Show every line from the entries that follow which holds the word "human".

Dataset entries ->

== Segment start ==

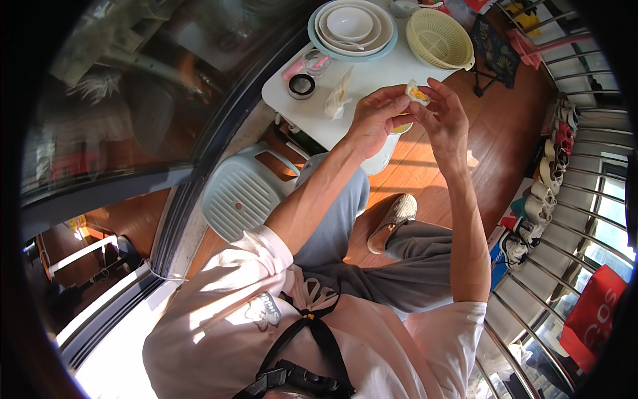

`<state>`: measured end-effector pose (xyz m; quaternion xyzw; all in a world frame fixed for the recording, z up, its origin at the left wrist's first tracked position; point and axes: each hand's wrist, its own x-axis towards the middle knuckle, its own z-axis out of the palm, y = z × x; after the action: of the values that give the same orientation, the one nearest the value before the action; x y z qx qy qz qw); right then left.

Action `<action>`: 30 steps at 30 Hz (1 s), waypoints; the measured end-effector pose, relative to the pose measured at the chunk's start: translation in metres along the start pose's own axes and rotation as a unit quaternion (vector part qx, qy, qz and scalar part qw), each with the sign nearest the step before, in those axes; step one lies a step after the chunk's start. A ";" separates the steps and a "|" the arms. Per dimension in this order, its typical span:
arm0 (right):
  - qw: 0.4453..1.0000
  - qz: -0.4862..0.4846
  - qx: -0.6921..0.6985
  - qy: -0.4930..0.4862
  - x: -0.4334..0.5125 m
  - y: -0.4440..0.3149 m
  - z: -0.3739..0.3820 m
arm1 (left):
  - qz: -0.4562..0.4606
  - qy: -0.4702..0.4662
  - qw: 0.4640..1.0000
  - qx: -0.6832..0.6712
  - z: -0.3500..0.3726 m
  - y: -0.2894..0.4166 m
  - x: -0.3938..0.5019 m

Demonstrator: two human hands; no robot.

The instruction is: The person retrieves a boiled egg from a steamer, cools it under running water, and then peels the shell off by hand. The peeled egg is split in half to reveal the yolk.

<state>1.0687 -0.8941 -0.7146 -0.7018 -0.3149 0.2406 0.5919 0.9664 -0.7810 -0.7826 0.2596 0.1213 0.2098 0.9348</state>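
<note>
A boiled egg (417,94), its white broken open so the orange-yellow yolk shows, is held up between my two hands. The thumb and forefinger of my left hand (377,117) pinch it from the left. On the other side, my right hand (445,117) grips it with thumb and fingers, some of them raised and spread. Beneath the hands, a yellow rim of a container (401,129) shows; the rest is hidden. Left of my left hand, a crumpled translucent plastic bag (339,97) lies on the white table (311,115).
Nested bowls (350,24), a cream plastic colander (439,40), a clear cup (316,62) and a black-rimmed round jar or lid (301,86) stand on the table. A light-blue plastic stool (244,192) is at left. Several shoes (541,202) line the metal railing (583,207) at right.
</note>
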 end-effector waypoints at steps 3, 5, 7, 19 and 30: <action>0.999 0.011 0.037 0.002 0.002 0.001 0.001 | -0.003 -0.010 1.000 0.003 0.002 0.002 0.000; 0.998 0.023 0.060 0.003 0.001 0.001 0.000 | -0.004 -0.021 1.000 0.003 0.002 0.002 -0.001; 0.996 0.036 0.084 0.002 0.001 0.000 0.000 | 0.002 -0.035 0.999 0.000 0.002 0.002 0.000; 0.937 0.109 0.331 0.016 0.002 -0.001 -0.014 | -0.015 0.057 0.996 0.067 -0.003 0.001 -0.001; 0.929 0.094 0.357 -0.011 -0.002 -0.023 -0.014 | -0.004 0.090 0.965 0.244 0.001 -0.007 -0.005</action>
<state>1.0732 -0.9028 -0.6894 -0.4678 -0.1478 0.3994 0.7744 0.9650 -0.7888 -0.7854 0.4596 0.2536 0.1928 0.8290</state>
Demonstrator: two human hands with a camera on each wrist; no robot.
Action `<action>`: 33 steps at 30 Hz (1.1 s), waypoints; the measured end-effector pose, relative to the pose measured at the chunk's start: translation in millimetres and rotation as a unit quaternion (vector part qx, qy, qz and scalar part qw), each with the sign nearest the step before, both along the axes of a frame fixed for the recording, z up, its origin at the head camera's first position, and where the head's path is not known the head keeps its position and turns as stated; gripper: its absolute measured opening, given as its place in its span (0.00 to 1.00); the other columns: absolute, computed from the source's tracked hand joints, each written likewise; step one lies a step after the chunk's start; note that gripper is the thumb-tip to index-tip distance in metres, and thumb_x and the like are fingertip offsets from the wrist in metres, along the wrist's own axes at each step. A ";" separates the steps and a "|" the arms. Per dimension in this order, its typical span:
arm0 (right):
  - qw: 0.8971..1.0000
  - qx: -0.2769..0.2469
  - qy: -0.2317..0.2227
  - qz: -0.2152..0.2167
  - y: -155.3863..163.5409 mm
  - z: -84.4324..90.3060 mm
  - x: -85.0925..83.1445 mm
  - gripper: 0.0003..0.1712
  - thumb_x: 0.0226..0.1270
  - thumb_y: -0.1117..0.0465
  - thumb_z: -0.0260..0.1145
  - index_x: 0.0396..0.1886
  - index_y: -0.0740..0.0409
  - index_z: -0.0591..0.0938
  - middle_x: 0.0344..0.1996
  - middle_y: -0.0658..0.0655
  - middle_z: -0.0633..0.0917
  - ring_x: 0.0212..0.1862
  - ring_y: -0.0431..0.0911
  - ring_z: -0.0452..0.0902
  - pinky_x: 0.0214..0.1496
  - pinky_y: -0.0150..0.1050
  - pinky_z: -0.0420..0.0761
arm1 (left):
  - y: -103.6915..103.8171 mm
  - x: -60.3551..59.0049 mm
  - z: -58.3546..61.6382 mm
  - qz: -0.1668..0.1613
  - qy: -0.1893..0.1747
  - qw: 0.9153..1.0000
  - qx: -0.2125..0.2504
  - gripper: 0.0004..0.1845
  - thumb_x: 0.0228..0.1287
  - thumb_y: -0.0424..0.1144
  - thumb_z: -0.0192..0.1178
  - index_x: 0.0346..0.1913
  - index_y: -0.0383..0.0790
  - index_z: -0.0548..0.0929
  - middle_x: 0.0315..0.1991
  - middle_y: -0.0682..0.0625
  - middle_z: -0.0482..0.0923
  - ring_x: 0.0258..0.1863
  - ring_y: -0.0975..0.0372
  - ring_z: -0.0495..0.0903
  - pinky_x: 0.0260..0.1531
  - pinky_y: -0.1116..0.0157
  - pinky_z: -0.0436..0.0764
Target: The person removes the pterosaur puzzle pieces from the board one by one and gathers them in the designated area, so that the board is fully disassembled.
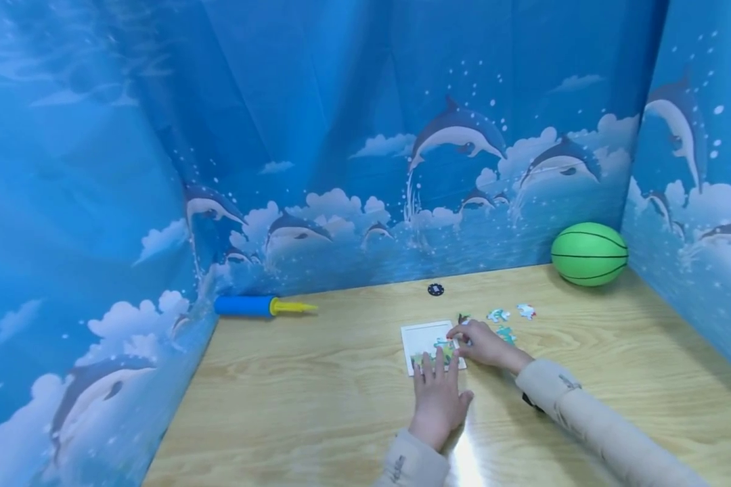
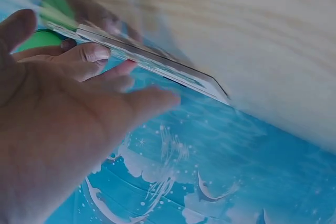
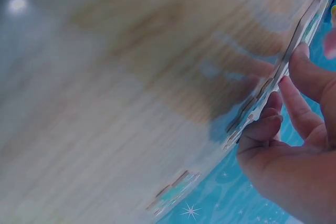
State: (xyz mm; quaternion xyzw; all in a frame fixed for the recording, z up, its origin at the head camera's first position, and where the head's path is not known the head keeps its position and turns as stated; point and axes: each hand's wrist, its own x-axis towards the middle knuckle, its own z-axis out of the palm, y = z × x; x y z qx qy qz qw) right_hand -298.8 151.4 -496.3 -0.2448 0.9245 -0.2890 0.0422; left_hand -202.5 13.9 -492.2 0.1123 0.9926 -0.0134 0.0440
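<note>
A square white puzzle tray [image 1: 425,332] lies on the table, with several joined green and blue pieces along its near side. The left hand [image 1: 440,399] rests its straight, spread fingers on the tray's near edge and the pieces there; in the left wrist view this hand [image 2: 68,114] reaches flat toward the tray's rim [image 2: 173,71]. At the tray's right side the right hand [image 1: 482,343] pinches a puzzle piece between thumb and index finger, the piece mostly covered. Up close, the right hand [image 3: 294,124] has its thumb at the tray's edge and its other fingers bent.
Loose puzzle pieces [image 1: 498,315] lie right of the tray, one more piece [image 1: 526,310] farther out. A dark round disc [image 1: 436,289] sits behind it. A green ball [image 1: 589,254] stands at the back right corner, a blue and yellow pump [image 1: 246,306] at the back left. Dolphin-printed curtains [image 1: 317,135] enclose the table.
</note>
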 end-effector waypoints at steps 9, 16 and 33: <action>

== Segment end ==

Finished exercise ->
Demonstrator: two human hands; no robot.
Demonstrator: two human hands with a camera on each wrist; no robot.

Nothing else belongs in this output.